Error Free? Spreadsheet Risks and Techniques
Dr Anthony Berglas, SCSQ Anthony@SpreadsheetDetective.com
Peter Hoare, KPMG
Published in Australian CPA, 68 (3) , April 1998 pp 42–45
Spreadsheets have become an essential tool for performing financial
modelling and analysis because they enable powerful emulation of real
world business opportunities. This enables comprehensive models
to be built for financial forecasting using business drivers such as
market share and production yields. These models enable the input
values to be easily varied to perform “what-if” analysis or even apply
Monte Carlo simulation to gain a better understanding of the potential
impact of business risks on the bottom line.
The example in exhibit 1 has been used to model the profitability of
producing a product, and the Excel Solver has then been used to
determine the optimum Price. This would be difficult to do
accurately using paper based calculations or calculus.
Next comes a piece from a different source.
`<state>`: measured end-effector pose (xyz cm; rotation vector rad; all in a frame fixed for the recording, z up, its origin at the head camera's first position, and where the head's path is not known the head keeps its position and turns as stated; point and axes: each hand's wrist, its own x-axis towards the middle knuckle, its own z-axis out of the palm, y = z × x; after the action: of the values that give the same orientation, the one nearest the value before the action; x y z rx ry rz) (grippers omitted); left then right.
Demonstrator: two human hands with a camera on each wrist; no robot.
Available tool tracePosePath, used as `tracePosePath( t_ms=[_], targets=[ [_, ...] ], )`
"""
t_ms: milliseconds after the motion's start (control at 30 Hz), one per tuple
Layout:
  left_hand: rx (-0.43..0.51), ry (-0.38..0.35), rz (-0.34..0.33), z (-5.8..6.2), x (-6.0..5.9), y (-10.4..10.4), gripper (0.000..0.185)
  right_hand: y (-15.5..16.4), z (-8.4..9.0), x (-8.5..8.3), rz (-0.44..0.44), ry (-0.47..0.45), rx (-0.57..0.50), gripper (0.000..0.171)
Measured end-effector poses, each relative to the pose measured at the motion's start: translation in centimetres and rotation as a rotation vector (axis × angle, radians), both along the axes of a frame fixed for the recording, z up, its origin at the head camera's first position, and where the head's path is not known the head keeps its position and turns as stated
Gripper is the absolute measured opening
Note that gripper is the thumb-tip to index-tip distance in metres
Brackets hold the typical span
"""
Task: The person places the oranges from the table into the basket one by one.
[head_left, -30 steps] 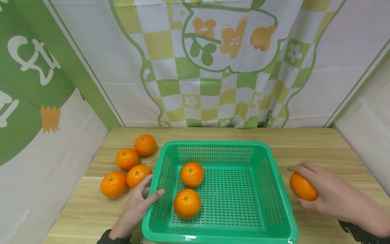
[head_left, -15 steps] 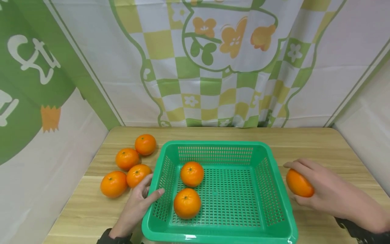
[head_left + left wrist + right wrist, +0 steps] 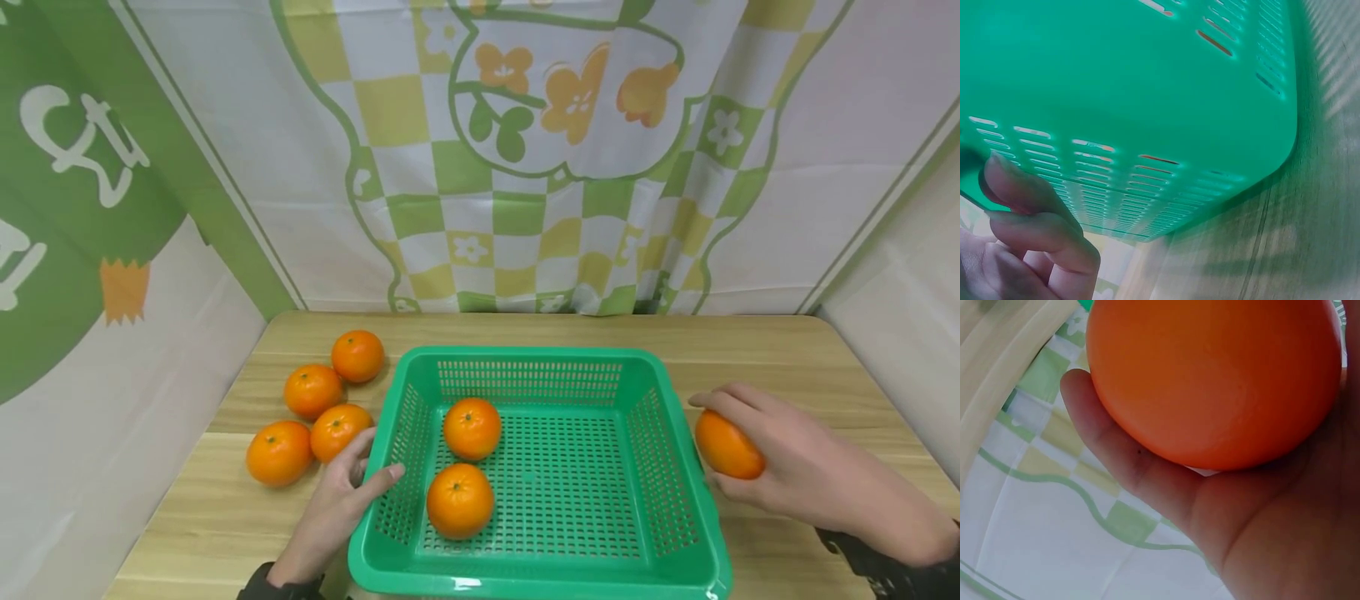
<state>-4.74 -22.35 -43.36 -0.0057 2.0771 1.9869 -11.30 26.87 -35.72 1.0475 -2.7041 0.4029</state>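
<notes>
R hand [image 3: 795, 467] gripping orange [image 3: 726, 446], fingers curled round it, hovering just outside basket's [image 3: 678, 417] right wall; basket lying to its left. L hand [image 3: 337, 504] clasping basket's left rim, thumb inside I think, wrist cam blurry. Two oranges sitting inside already.

1. Worktop [image 3: 750, 350] – light wood grain.
2. Green basket [image 3: 525, 360] sits on it, centre-front.
3. Four oranges [image 3: 313, 391] lie on it – clustered just left of the basket.
</notes>
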Motion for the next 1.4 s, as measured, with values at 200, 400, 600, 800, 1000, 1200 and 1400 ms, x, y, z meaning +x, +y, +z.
tracePosePath(
  t_ms=[200, 400, 600, 800, 1000, 1200, 1400],
  targets=[
    [-0.005, 0.005, 0.001, -0.1, -0.1, 0.1, 0.062, -0.3, 0.3, -0.2, -0.004, -0.014, 0.007, 0.076],
    [-0.005, 0.022, 0.003, -0.2, -0.2, 0.1, 0.062, -0.6, 0.6, -0.4, -0.002, -0.034, 0.007, 0.076],
    [0.007, 0.025, -0.001, -0.2, -0.1, 0.0, 0.062, -1.2, 0.8, -0.4, 0.011, -0.029, -0.005, 0.076],
    [0.006, 0.008, 0.0, -0.2, -0.1, 0.0, 0.062, -2.0, 1.0, -0.4, 0.031, -0.016, -0.019, 0.073],
    [-0.007, 0.0, 0.005, -0.1, -0.1, 0.0, 0.062, -2.7, 1.4, -0.4, 0.02, -0.051, -0.011, 0.068],
    [-0.007, -0.005, 0.008, -0.1, -0.1, -0.1, 0.063, -3.4, 1.9, -0.4, 0.02, -0.097, -0.017, 0.064],
    [0.007, 0.012, -0.006, -0.2, 0.0, -0.2, 0.063, -3.9, 2.0, -0.4, 0.028, -0.096, -0.017, 0.064]
  ],
)
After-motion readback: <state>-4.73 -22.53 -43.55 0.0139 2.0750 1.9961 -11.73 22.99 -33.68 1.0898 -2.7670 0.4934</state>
Based on
this model one can confidently begin a marketing campaign advertising a
price of $31.50. One could then just as confidently sustain a
significant loss because like many spreadsheet models, this one
contains serious errors!
There is considerable evidence that a large proportion of spreadsheets
that are used to make important decisions contain substantial
errors. For example, Freeman 1996 reports that a survey
found that 90% of spreadsheets with over 150 rows contained at least
one significant formula mistake. www.cba.hawaii.edu/panko/ssr
provides several anecdotes of spreadsheet errors that had cost
companies millions of dollars.
Errors can be hard to find, as illustrated by Galletta et al 1996 who
performed an experiment in which 113 MBA students were asked to
validate a single model seeded with eight errors, but on average only
half the errors were identified. Galletta also noted that
subjects were more accurate when working with printed reports rather
than debugging spreadsheets interactively. Davis & Ikin 1987
audited 19 operational models and found that 4 had serious errors
despite the fact that the subjects were very confident that the
spreadsheets were error free. Panko 1998, also
performed an experiment in which subjects stated they considered that
there was an 18% chance that their completed spreadsheets contained
errors, while in fact 86% contained errors. Moreover, there was
no correlation between each subject's level of confidence and the
integrity of their completed spreadsheets.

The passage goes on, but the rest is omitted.